Kenia hat sich klar vom Kreml distanziert
Zudem gehört Kenia zu den wenigen großen afrikanischen Nationen, die sich nach der russischen Invasion in der Ukraine klar vom Kreml distanzierten – auch mit einer herausragenden Rede seines UN-Botschafters im Sicherheitsrat der UN. China ist Kenias größter bilateraler Handelspartner, das Land pflegt aber auch seine westlichen Bindungen. Die USA haben in Manda Bay eine Militärbasis. Im Jahr 2018 wurden die diplomatischen Beziehungen beider Länder in den Rang einer „strategischen Partnerschaft“ aufgewertet.

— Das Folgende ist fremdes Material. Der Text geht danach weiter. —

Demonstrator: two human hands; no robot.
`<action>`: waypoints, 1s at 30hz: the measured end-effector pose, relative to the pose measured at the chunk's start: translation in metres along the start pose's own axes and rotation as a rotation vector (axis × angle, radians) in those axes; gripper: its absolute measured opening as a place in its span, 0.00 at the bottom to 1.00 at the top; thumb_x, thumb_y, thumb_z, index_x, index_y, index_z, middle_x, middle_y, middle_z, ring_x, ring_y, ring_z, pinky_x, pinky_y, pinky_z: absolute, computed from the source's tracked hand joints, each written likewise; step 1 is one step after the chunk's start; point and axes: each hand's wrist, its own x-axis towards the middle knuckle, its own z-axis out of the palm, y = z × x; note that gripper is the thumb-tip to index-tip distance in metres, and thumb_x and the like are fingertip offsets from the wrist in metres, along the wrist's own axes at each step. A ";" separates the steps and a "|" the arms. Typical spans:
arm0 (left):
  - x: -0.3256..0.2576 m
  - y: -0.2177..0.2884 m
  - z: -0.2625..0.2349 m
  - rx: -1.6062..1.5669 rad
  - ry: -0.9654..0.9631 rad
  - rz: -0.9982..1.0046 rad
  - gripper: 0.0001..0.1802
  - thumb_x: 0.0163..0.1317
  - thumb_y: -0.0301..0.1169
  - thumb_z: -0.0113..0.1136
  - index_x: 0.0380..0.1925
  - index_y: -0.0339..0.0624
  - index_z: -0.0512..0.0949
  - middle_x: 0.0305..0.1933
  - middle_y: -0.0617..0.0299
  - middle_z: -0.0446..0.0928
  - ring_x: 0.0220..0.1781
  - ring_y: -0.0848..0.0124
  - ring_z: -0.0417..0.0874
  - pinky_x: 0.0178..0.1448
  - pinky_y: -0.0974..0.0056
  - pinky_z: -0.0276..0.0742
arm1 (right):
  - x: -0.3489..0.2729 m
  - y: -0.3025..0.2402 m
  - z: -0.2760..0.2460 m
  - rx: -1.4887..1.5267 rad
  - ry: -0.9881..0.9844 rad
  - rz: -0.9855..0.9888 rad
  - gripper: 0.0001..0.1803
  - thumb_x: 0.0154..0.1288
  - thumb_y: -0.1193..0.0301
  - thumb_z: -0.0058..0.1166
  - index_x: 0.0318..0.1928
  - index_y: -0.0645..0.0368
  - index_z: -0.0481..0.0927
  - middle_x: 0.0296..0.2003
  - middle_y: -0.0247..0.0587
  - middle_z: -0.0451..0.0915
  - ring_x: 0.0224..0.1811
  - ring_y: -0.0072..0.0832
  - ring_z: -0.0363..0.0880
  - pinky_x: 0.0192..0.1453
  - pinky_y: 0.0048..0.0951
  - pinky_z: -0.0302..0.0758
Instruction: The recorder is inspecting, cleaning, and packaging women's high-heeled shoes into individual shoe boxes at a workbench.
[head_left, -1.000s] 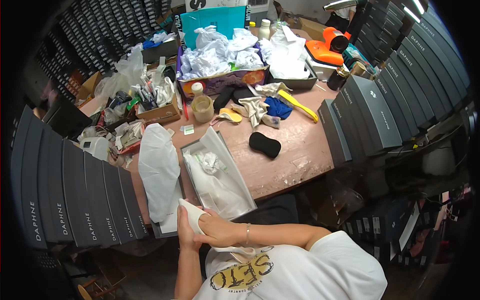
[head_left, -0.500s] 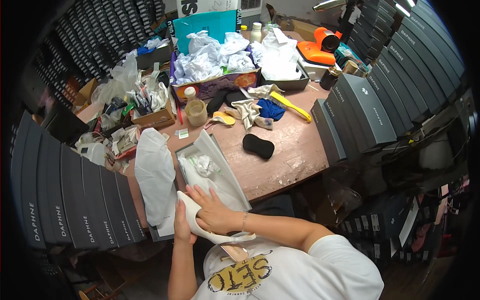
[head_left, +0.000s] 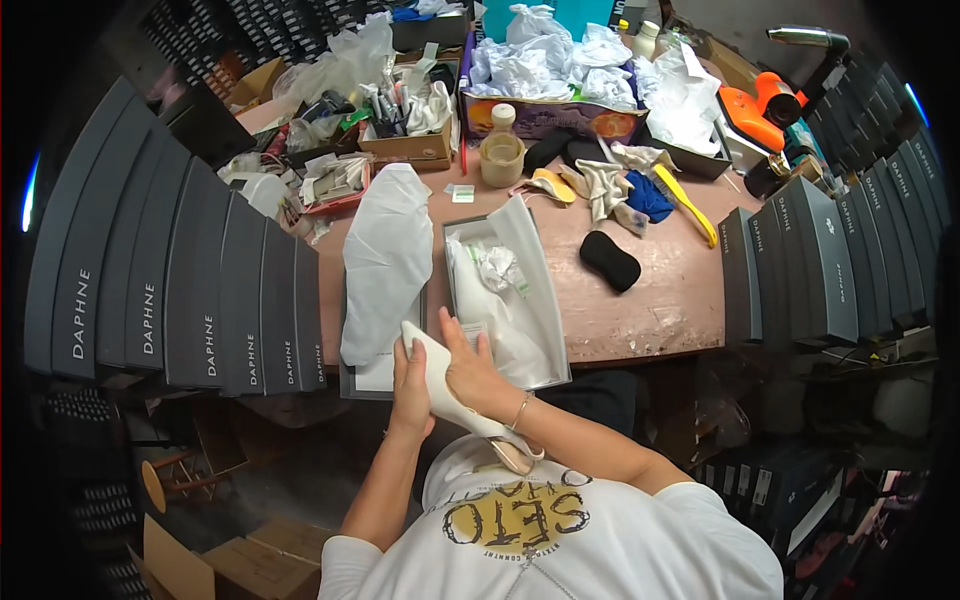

Kaum ein Land in Afrika verfügt über eine so umfangreich diversifizierte Wirtschaft. Und kaum ein Land brachte zuletzt mehr imposante Infrastrukturprojekte auf den Weg. Doch von dem teilweise imponierenden Wirtschaftswachstum profitiert überwiegend eine kleine Elite. Der Ukraine-Krieg treibt die Lebensmittelpreise weiter in die Höhe, die wirtschaftlichen Folgen der Pandemie hatten vielen Kenianer schon zuvor die Existenzgrundlage entzogen. Jeder dritte Kenianer muss sein Leben mit weniger als zwei Dollar am Tag bestreiten. Eine Million junger Menschen drängen jährlich auf den Arbeitsmarkt. Nur für jeden zehnten davon gibt es einen Job im formellen Sektor. Unter der Führung des scheidenden Präsidenten Uhuru Kenyatta hat sich die Staatsverschuldung seit dem Jahr 2013 vervierfacht. Die Bedienung dieses Schuldenberges lässt immer weniger Spielraum, um die Wirtschaft anzukurbeln. Das wird es Ruto schwer machen, seine üppigen Versprechen zu halten – wie etwa die Zusicherung von Krediten mit extrem niedrigen Zinsen und staatlicher Unterstützung bei der Schaffung von Millionen Jobs. Das gleiche aber gilt für Odinga, der zum fünften Mal bei Präsidentschaftswahlen scheiterte. Er hatte den ärmsten Familien im Land ein Grundeinkommen in Höhe von knapp 50 Euro in Aussicht gestellt. Die Beteuerung eines Populisten.